§ Task statement
Output each line of the listing that follows, with every character kept as it is.

------------------------------------------------

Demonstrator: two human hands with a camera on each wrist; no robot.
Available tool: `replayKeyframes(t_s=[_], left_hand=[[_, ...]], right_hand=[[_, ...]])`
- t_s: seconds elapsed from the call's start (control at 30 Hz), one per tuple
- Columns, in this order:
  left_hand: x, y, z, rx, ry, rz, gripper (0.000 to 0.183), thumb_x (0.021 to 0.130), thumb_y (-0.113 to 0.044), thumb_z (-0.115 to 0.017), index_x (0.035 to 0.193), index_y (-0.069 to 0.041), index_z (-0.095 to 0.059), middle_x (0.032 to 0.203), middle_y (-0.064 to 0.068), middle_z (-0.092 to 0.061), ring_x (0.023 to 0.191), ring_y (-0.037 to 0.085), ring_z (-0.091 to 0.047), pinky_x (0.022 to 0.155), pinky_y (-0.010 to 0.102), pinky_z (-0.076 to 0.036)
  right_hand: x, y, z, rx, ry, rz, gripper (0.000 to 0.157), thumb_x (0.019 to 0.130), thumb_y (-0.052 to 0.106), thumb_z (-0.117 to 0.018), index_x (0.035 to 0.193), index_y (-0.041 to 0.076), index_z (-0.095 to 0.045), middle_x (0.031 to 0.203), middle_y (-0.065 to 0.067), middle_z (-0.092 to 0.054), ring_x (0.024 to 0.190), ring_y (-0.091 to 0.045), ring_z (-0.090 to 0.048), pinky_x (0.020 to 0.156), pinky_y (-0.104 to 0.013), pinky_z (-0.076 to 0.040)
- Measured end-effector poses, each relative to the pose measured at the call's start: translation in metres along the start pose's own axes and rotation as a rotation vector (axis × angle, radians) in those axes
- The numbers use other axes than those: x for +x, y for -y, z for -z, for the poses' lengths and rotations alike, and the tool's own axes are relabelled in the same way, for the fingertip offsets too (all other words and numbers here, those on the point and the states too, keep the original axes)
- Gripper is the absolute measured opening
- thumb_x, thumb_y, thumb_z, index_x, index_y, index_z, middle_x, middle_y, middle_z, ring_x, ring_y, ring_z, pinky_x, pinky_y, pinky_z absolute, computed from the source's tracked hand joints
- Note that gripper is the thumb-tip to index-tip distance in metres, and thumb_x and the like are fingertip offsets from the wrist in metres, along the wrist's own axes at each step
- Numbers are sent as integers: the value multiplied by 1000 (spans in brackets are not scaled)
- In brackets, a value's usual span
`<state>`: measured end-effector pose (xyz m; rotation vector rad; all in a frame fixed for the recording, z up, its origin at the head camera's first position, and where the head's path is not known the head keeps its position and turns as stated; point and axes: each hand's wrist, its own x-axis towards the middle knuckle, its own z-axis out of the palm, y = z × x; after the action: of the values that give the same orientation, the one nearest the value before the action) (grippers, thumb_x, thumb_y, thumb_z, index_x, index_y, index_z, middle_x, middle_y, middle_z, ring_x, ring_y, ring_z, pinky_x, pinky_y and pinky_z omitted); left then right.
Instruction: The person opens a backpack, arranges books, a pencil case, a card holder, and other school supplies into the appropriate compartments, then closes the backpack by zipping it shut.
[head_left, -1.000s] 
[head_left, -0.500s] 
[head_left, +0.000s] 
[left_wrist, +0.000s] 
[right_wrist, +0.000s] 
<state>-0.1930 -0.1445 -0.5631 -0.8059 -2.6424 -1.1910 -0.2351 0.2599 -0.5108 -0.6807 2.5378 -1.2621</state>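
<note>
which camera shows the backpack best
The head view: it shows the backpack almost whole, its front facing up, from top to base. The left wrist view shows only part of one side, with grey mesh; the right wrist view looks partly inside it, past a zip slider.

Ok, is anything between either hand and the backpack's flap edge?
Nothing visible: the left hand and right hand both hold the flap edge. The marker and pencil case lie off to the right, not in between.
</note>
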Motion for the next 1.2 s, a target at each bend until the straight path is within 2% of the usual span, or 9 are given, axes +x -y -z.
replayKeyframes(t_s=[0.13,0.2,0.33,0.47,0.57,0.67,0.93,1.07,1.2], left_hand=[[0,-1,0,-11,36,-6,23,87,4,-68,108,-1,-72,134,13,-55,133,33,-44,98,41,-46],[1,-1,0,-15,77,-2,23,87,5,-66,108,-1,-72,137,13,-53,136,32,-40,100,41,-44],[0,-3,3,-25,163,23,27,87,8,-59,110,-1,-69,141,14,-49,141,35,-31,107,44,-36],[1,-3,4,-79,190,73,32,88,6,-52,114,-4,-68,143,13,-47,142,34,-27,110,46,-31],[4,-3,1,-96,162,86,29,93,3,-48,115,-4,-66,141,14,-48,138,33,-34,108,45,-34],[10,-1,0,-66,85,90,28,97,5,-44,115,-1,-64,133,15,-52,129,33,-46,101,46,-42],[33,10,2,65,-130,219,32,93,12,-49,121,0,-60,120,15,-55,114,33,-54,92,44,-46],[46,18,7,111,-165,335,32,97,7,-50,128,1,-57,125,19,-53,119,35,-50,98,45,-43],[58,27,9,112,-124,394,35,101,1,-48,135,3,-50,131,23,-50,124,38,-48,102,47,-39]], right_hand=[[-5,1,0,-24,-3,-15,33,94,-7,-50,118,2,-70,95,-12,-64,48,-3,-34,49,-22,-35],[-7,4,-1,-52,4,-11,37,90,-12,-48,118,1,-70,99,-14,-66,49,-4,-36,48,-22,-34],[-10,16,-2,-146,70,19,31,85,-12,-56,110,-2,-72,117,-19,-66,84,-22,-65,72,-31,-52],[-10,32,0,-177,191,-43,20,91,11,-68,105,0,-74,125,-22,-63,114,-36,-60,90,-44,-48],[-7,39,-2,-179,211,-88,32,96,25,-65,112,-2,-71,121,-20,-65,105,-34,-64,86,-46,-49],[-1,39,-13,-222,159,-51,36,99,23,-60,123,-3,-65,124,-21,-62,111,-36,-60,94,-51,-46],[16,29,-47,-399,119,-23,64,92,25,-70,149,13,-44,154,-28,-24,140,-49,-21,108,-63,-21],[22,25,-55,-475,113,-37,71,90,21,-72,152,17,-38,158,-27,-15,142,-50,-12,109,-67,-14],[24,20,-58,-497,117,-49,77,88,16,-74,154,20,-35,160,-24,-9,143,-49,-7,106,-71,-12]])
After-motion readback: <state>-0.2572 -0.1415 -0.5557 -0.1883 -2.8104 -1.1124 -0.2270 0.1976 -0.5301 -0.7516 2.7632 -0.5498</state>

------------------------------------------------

§ Answer box
Demonstrator: two human hands with a camera on each wrist; no robot.
Available tool: `replayKeyframes(t_s=[_], left_hand=[[_, ...]], right_hand=[[_, ...]])`
- t_s: seconds elapsed from the call's start (control at 30 Hz), one per tuple
- Columns, in this order:
  left_hand: x, y, z, rx, ry, rz, gripper (0.000 to 0.183), thumb_x (0.021 to 0.130), thumb_y (-0.113 to 0.044), thumb_z (-0.115 to 0.017), index_x (0.035 to 0.193), index_y (-0.069 to 0.041), index_z (-0.095 to 0.059), middle_x (0.032 to 0.203), middle_y (-0.064 to 0.068), middle_z (-0.092 to 0.061), ring_x (0.023 to 0.191), ring_y (-0.037 to 0.085), ring_z (-0.091 to 0.047), pinky_x (0.022 to 0.155), pinky_y (-0.010 to 0.102), pinky_z (-0.076 to 0.036)
  right_hand: x, y, z, rx, ry, rz, gripper (0.000 to 0.157), thumb_x (0.019 to 0.130), thumb_y (-0.052 to 0.106), thumb_z (-0.117 to 0.018), index_x (0.035 to 0.193), index_y (-0.041 to 0.076), index_z (-0.095 to 0.045), middle_x (0.031 to 0.203), middle_y (-0.065 to 0.067), middle_z (-0.092 to 0.054), ring_x (0.024 to 0.190), ring_y (-0.091 to 0.045), ring_z (-0.090 to 0.048), pinky_x (0.020 to 0.156), pinky_y (-0.104 to 0.013), pinky_z (-0.076 to 0.040)
- Measured end-effector poses, each relative to the pose measured at the call's start: translation in metres along the start pose's own axes and rotation as a rotation vector (axis × angle, radians) in those axes
- The numbers use other axes than those: x for +x, y for -y, z for -z, for the poses' lengths and rotations alike, and the tool's own axes are relabelled in the same way, for the fingertip offsets too (all other words and numbers here, those on the point and the states too, keep the original axes)
- Gripper is the absolute measured opening
- thumb_x, thumb_y, thumb_z, index_x, index_y, index_z, middle_x, middle_y, middle_z, ring_x, ring_y, ring_z, pinky_x, pinky_y, pinky_z absolute, computed from the source's tracked hand joints
- Note that gripper is the thumb-tip to index-tip distance in metres, and thumb_x and the like are fingertip offsets from the wrist in metres, along the wrist's own axes at each step
- Numbers are sent as integers: the value multiplied by 1000 (spans in brackets are not scaled)
- In brackets, a value's usual span
`<state>`: measured end-effector pose (xyz m; rotation vector rad; all in a frame fixed for the recording, z up, its origin at the head camera's first position, and where the head's path is not known the head keeps its position and turns as stated; point and axes: each hand's wrist, its own x-axis towards the middle knuckle, its own z-axis out of the palm, y = z × x; after the action: of the values that give the same orientation, the one nearest the value before the action) (grippers, thumb_x, thumb_y, thumb_z, index_x, index_y, index_z, middle_x, middle_y, middle_z, ring_x, ring_y, ring_z, pinky_x, pinky_y and pinky_z omitted); left then right.
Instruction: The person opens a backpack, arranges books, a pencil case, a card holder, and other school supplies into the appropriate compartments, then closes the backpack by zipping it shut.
[head_left, -1.000s] 
[head_left, -0.500s] 
[head_left, +0.000s] 
[left_wrist, +0.000s] 
[right_wrist, +0.000s] 
<state>-0.1930 -0.1445 -0.5631 -0.8059 -2.6424 -1.1910 -0.2351 0.2599 -0.5108 -0.6807 2.5378 -1.2621</state>
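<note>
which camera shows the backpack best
The head view: it shows the backpack almost whole, its front facing up, from top to base. The left wrist view shows only part of one side, with grey mesh; the right wrist view looks partly inside it, past a zip slider.

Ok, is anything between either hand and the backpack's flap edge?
Nothing visible: the left hand and right hand both hold the flap edge. The marker and pencil case lie off to the right, not in between.
</note>
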Motion for the next 1.2 s, a target at each bend until the straight path is within 2% of the usual span, or 9 are given, axes +x -y -z.
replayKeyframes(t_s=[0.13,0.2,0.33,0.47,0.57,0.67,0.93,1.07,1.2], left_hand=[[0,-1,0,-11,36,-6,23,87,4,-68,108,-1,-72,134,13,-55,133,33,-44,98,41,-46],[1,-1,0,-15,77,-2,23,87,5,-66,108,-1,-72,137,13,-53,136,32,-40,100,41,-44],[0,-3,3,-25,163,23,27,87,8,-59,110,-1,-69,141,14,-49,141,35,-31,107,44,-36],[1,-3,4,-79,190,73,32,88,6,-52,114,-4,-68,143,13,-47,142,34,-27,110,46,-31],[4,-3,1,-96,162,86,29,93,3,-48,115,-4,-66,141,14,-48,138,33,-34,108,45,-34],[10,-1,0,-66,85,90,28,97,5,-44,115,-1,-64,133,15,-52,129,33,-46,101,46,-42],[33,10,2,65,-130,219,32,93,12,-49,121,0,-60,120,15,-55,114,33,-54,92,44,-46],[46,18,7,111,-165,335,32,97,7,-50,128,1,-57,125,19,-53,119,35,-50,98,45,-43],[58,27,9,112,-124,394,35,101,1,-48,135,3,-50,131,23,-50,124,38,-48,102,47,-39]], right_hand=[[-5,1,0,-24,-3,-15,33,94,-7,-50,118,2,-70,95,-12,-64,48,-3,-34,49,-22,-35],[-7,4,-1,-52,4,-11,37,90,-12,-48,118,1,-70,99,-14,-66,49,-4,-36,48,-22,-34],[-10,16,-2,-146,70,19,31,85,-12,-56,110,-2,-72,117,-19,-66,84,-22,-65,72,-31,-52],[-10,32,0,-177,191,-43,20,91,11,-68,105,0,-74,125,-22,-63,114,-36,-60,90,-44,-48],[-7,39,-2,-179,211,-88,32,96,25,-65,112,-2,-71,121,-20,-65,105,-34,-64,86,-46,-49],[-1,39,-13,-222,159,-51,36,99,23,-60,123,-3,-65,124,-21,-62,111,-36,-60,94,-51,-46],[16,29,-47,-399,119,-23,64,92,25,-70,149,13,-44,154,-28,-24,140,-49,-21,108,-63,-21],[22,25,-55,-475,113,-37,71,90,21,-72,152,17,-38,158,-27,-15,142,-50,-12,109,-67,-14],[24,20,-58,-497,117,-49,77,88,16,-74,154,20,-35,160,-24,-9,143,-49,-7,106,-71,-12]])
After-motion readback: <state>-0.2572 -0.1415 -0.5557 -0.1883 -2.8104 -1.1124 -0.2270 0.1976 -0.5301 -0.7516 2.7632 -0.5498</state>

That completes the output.